What is Fossil doing to these files with embedded 0x00 bytes that is causing problems for you?

(10) By Stephan Beal (stephan) on 2020-02-21 12:27:11 in reply to 9 [link] [source]

It's what fossil's not doing: it won't diff binary files, and "contains NUL bytes" is (quite reasonably) one of Fossil's is-a-binary conditions.

(13) By Alfred M. Szmidt (ams) on 2020-02-23 21:26:17 in reply to 10 [link] [source]

Right, which makes `fossil ui' not so useful for those particular files, or that one has to pass --command "diff -au" to `fossil diff'. 

I know that some programs when they decide what is a binary or not is by looking only at the initial N bytes of the file, and if there is a NUL byte there, it will treat it as binary.  Which seems (to me at least) to be a better heuristic than "has NUL byte anywhere".

Would it be complicated, not knowing the Fossil code base at all, to amend this slightly?  It could be protected by a user settable variable.

(14) By anonymous on 2020-02-25 19:08:22 in reply to 13 [link] [source]

By the same token, if the mentioned initial N bytes happen to include the "text" <NUL> that you use in your code, then we're back to square-one...

Clearly, the issue here is with a "hybrid" file that is not easy to reliably classify as binary/text in an automated way.

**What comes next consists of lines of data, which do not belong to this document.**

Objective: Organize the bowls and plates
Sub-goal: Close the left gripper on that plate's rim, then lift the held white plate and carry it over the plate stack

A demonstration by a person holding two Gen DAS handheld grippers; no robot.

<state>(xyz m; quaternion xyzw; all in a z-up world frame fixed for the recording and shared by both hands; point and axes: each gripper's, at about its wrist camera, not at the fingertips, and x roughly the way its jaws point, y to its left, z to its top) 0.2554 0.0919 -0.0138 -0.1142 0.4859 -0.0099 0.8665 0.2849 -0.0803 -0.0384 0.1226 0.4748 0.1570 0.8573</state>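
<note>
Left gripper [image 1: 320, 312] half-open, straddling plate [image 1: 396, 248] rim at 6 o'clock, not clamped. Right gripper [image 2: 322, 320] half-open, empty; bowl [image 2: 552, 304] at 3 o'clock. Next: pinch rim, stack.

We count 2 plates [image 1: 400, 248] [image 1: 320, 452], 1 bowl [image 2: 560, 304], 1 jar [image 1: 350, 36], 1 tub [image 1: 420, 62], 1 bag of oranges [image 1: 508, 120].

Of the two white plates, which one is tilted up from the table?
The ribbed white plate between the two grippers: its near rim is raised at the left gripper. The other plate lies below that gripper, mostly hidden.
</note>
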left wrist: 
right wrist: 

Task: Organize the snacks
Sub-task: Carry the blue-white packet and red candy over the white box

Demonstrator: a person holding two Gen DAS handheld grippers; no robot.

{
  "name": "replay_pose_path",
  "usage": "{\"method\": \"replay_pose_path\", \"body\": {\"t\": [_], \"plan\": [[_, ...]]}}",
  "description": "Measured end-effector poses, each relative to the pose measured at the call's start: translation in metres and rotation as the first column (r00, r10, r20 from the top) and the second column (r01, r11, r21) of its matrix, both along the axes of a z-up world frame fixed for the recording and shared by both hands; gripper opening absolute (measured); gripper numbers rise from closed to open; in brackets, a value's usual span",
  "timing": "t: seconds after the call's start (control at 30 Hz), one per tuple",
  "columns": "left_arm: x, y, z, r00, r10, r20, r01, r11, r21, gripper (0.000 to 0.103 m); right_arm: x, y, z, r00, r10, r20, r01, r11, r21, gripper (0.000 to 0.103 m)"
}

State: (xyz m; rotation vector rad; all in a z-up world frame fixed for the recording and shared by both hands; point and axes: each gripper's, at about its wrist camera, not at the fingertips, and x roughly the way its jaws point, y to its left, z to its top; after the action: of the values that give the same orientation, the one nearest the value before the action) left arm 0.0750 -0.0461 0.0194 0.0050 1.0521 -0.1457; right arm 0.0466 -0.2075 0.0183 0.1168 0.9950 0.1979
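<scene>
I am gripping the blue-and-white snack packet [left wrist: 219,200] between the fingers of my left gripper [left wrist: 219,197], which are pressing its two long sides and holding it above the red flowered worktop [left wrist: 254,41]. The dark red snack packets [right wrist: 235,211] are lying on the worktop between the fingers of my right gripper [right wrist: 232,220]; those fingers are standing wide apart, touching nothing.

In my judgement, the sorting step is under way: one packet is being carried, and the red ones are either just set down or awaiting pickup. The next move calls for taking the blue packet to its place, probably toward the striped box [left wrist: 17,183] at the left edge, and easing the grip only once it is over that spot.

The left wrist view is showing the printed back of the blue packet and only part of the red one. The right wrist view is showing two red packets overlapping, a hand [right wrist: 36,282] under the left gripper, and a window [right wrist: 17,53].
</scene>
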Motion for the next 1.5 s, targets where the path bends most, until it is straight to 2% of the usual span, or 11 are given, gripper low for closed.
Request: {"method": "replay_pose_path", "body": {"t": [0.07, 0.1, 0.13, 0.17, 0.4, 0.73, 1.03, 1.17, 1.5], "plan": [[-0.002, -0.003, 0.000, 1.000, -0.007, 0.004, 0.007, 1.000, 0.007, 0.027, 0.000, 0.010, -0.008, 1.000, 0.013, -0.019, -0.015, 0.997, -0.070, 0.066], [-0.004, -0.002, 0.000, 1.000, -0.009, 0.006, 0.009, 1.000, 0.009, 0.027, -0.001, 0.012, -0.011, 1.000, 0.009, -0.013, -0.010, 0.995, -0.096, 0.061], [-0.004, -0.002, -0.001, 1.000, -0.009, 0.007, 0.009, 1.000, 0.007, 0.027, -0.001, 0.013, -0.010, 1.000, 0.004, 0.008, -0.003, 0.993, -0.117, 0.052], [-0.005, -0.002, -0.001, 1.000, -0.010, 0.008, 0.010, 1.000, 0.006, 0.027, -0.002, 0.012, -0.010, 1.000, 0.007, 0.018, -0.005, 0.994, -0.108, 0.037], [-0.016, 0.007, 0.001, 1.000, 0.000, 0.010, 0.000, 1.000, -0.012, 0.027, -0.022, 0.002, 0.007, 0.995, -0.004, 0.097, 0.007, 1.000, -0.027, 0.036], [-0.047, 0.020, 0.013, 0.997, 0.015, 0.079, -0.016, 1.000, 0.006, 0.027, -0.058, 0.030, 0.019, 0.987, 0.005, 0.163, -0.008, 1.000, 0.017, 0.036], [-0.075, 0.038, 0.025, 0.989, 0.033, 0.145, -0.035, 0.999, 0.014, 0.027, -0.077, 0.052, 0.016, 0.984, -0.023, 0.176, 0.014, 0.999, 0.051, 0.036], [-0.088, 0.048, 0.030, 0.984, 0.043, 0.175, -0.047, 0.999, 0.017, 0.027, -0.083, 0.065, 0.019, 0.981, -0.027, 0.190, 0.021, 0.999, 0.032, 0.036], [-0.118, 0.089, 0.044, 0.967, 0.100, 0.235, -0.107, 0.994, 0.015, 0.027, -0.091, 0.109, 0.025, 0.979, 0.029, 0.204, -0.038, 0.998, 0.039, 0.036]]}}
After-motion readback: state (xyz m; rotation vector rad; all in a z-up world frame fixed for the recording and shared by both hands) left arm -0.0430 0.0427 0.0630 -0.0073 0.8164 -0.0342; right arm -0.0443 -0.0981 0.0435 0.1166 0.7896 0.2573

Fossil allows globbing for binary files to avoid the warnings and has an external diff as a workaround.
Seems fair to me.

By the way, the handling code is in src/lookslike.c looks_like_utf8() and invoked as either as such or via looks_like_binary() as in src/diffcmd.c

(11) By Florian Balmer (florian.balmer) on 2020-02-21 13:44:34 in reply to 1 [link] [source]

I have several files that require control characters, or long lines.

My solution is to "generate" such files, either from template files by replacing placeholders with the control characters, or directly by dumping parts of the long lines without line endings from a script. Then only the template files and/or scripts are checked into the repository, giving readable diffs.

Maybe something similar may work for you?

(12) By Alfred M. Szmidt (ams) on 2020-02-23 18:22:11 in reply to 11 [link] [source]

That would be a major pain, so I don't think that is at all an acceptable solution here.